**TASK GOAL**
For the data below, report how many lines contain the string "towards" and write nothing more.

**SUPPLIED RECORDS**
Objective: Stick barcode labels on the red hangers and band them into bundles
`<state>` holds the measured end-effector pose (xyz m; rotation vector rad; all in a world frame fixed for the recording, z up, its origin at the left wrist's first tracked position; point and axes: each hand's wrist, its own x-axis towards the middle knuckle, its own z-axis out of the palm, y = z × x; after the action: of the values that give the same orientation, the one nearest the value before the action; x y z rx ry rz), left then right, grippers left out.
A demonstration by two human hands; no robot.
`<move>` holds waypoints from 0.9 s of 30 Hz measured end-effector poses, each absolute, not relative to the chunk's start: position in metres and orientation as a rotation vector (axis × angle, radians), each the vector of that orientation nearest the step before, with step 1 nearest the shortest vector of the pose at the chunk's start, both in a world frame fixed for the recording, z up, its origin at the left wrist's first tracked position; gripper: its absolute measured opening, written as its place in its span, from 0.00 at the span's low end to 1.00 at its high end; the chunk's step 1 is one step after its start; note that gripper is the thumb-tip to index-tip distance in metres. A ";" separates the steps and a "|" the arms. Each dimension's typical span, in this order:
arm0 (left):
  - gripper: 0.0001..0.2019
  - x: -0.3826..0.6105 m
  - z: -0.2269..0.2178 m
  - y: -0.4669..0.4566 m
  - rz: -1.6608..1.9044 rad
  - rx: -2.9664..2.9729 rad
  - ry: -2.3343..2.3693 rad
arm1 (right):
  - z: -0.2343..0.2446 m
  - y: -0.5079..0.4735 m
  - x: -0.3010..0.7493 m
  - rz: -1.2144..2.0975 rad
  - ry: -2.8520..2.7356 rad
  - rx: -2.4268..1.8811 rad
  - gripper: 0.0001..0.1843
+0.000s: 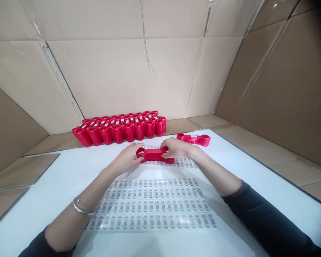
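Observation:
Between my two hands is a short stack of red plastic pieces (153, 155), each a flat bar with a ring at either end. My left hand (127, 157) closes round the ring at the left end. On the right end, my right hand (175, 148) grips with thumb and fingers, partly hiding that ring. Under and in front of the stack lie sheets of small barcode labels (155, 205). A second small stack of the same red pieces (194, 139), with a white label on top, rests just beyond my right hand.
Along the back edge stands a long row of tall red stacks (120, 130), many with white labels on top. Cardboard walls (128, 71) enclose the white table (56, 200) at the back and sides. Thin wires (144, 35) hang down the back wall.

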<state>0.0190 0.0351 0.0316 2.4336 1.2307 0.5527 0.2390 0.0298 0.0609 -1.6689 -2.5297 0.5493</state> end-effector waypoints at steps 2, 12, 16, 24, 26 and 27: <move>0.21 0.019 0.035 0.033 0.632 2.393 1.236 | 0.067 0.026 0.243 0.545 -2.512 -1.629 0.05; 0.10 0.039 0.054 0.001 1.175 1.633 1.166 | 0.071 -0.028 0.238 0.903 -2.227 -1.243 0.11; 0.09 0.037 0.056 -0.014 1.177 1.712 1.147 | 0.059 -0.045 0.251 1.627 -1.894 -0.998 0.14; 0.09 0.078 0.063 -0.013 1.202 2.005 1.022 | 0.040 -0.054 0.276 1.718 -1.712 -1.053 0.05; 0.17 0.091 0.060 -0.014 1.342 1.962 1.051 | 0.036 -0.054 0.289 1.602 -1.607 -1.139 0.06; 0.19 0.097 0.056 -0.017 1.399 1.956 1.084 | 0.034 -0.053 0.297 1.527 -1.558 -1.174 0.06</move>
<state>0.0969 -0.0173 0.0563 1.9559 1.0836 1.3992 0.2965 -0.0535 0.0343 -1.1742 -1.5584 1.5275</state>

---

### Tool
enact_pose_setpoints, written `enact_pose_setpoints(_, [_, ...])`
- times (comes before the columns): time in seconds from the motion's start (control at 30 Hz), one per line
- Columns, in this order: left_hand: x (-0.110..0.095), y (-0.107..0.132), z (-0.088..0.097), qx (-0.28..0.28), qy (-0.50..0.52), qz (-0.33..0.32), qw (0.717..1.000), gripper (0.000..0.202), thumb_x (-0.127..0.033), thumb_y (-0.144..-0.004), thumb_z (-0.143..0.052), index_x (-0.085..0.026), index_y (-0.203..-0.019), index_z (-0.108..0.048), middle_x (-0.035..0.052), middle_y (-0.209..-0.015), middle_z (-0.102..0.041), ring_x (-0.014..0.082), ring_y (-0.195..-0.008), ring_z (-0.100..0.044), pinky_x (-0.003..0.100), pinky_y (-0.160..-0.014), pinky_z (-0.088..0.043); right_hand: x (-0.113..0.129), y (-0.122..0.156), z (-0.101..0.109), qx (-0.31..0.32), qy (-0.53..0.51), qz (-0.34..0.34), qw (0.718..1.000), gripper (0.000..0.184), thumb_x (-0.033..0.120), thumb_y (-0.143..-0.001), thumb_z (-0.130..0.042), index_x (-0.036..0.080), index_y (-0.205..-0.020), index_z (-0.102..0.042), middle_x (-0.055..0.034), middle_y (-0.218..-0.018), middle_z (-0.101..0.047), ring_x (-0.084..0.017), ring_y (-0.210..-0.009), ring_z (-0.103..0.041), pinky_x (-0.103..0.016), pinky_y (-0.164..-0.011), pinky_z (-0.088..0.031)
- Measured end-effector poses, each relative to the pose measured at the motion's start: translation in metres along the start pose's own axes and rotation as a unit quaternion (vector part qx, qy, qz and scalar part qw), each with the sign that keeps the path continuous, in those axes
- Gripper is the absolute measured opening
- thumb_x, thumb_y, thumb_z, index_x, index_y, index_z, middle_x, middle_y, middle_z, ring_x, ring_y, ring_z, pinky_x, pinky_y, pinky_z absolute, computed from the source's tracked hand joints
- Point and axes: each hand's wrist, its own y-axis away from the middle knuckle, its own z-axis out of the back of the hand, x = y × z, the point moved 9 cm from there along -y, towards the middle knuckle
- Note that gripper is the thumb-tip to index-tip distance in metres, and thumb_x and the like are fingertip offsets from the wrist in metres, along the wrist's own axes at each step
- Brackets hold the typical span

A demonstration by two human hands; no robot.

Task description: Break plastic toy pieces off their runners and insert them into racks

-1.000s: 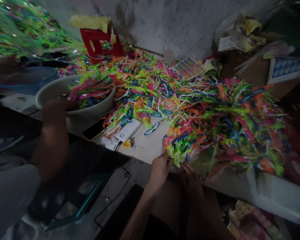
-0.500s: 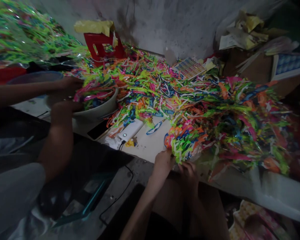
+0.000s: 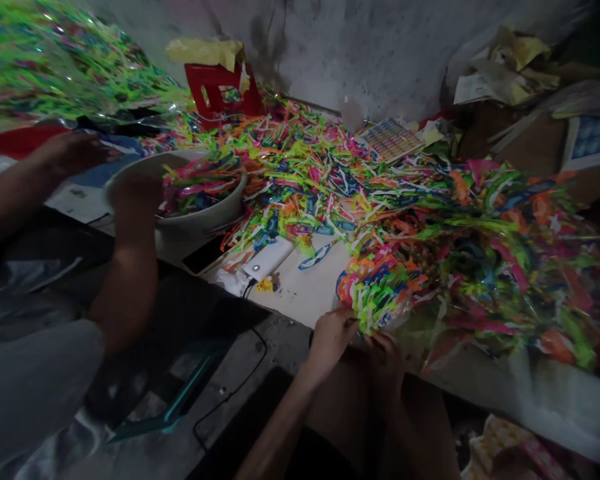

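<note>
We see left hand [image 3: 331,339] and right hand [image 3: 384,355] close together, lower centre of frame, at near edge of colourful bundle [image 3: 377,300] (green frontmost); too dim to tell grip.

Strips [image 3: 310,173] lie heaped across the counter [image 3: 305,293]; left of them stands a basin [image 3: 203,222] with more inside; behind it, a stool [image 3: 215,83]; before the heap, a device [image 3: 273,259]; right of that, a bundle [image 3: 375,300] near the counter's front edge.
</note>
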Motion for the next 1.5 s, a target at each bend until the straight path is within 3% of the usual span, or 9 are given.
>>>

**SOLVED PROBLEM**
2